3. We tend to have issues with our immune systems. Steroids mess with it but lots of PAI patients have immune disorders. It means we catch a lot of bugs basically. And then our depleted cortisol reserve means that a cold can quite easily become a chest infection.

4. We have to apply sick day rules which means doubling or tripling our steroid dose. However that involves maths and rational thinking, which is difficult to do at the best of times let alone when you’re feeling ill! And also remembering what you’ve taken and why gets tricky especially if adding in nighttime doses. Vomiting or upset stomach becomes a bit of a drama because that’s when you have to think about injections and hospitals. You spend a lot of time foggily thinking ‘do I feel crap because I’m sick and a normal person would feel like this or do I feel crap because I’m heading to crisis?’

5. There’s such a thing as ‘too ill to sleep’. Sleep is what you need when you’re sick. However, when you’re sick your body is supposed to make lots of cortisol fast to help fight illness. Replacing cortisol is a lot of guesswork and the body makes adrenaline to compensate when it senses it’s lacking cortisol. This then makes it hard to sleep- basically your body thinks it might die so it won’t let you sleep. Which makes you burn through cortisol quicker. Then it can quite quickly flip to not having enough cortisol to keep you alive and you can suddenly find yourself unable to wake up. This is more likely to happen overnight than any other time.

6. You have to keep eating and drinking. Lots of people don’t want to eat when they’re ill. We don’t really have that choice because if we don’t eat and don’t have enough cortisol, we could have a hypo (drop in blood sugar) and end up in a big mess. Not eating and drinking= trip to hospital.

7. We can’t necessarily take over the counter medicines. Chances are, if you have AI, you probably also have other medical conditions. I personally can’t take decongestant (which is in things like night nurse and lemsip), anything with paracetamol based products in, and cough sweets or syrup unless they’re sugar free (but they have laxatives in- fun!).

8. It takes ages to recover. Even if you didn’t end up stress dosing, it knocks you sideways and your body is playing catchup. Even something simple as a slight cold can take a while to get over. And if you did stress dose, it takes longer because you have to get back down to baseline. If you try to get to baseline too quickly, the bug can come back. But the longer you’re on a higher dose, the harder is to get back to baseline. Tricky.

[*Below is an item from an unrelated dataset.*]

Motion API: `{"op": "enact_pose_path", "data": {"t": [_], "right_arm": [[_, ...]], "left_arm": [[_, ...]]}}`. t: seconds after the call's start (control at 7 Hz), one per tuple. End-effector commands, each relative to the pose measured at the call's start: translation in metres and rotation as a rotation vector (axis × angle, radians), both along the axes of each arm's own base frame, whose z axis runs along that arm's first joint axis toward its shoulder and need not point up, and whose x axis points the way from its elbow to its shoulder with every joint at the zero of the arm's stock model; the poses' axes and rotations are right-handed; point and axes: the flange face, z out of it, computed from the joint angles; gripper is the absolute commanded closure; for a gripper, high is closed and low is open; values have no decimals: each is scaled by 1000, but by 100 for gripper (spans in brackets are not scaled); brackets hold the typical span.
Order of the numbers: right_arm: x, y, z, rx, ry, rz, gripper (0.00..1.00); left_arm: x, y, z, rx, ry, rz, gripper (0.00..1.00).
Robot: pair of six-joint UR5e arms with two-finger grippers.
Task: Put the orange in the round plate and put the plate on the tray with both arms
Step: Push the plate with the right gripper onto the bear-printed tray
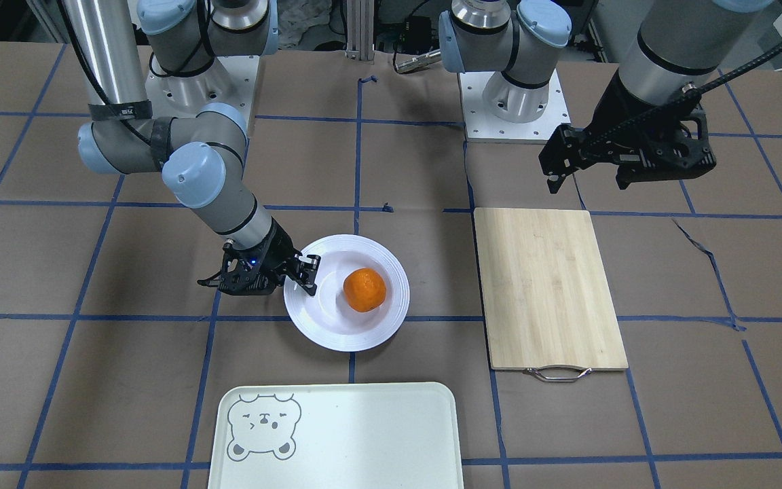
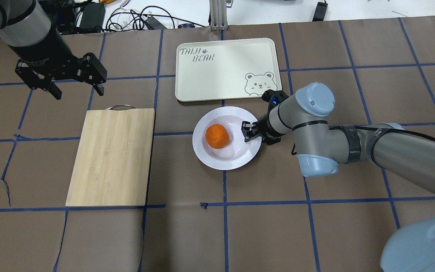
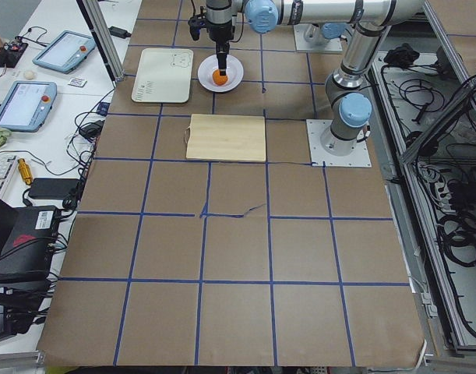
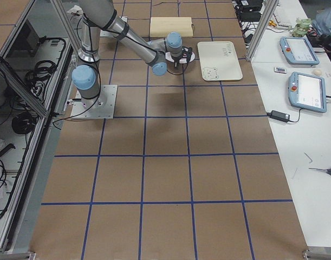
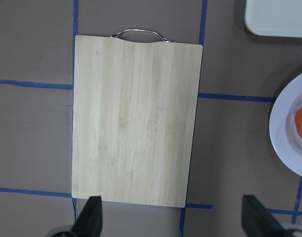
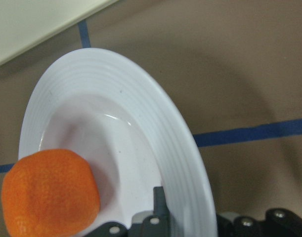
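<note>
The orange (image 1: 364, 290) (image 2: 217, 136) (image 6: 49, 192) lies in the sunken centre of the round plate (image 1: 391, 272) (image 2: 221, 160) (image 6: 141, 118), which sits flat on the brown table. My right gripper (image 1: 308, 274) (image 2: 248, 132) (image 6: 190, 219) comes in low from the side. It is shut on the plate's rim, one finger inside the rim and one outside. The tray (image 1: 364, 435) (image 2: 221, 68) with its bear drawing lies just beyond the plate, with nothing on it. My left gripper (image 1: 588, 185) (image 2: 78, 92) (image 5: 173, 222) hangs open in the air near the cutting board's end, holding nothing.
A light wooden cutting board (image 1: 547, 285) (image 2: 111, 155) (image 5: 136, 118) with a metal handle lies beside the plate, on my left. Cables and equipment sit past the table's far edge. Benches with tablets show in the side views.
</note>
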Motion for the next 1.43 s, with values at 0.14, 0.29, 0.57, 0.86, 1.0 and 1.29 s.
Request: {"op": "enact_pose_path", "data": {"t": [0.14,0.29,0.57,0.86,1.0,1.29], "right_arm": [[1,-58,48,-64,-68,-55,100],[2,-96,41,-80,-70,-59,100],[7,-185,21,-102,-66,-61,100],[7,-209,-12,-62,-51,-59,100],[6,-212,-10,-69,-51,-63,98],[-9,-217,-15,-71,5,-95,46]], "left_arm": [[0,0,-1,4,-1,-47,0],[0,0,-1,6,0,-47,0],[0,0,-2,7,1,-47,0],[0,0,-2,9,2,-47,0],[0,0,-2,9,2,-47,0],[0,0,-7,16,2,-47,0]]}}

So the safest thing to do in winter is to hibernate.

But that’s not living. So here’s what I do to look after myself:

  • Wash my hands regularly.
  • Avoid close physical contact with people
  • Have my flu jab
  • Learn what my ‘feeling before a feeling’ symptoms are and pay attention to them
  • Not get steroid guilt about stress dosing and stress dose earlier rather than later
  • Wear a scarf that I can pull over my mouth and nose when I’m in busy crowded places. Ironically that includes the hospital!
  • Avoid people who are sick. I don’t mean a slight cold because I can pick that up anywhere. But if it’s making you feel terrible it will make me seriously ill. And any kind of sickness is a definite ‘stay away’!
  • Avoid people who have had a live vaccine (that I haven’t been vaccinated against). The flu vaccine that kids get is a live vaccine so if I hadn’t already had my flu jab, I’d have to stay clear for a while. Likewise for things like shingles vaccine. Normal vaccines are fine though.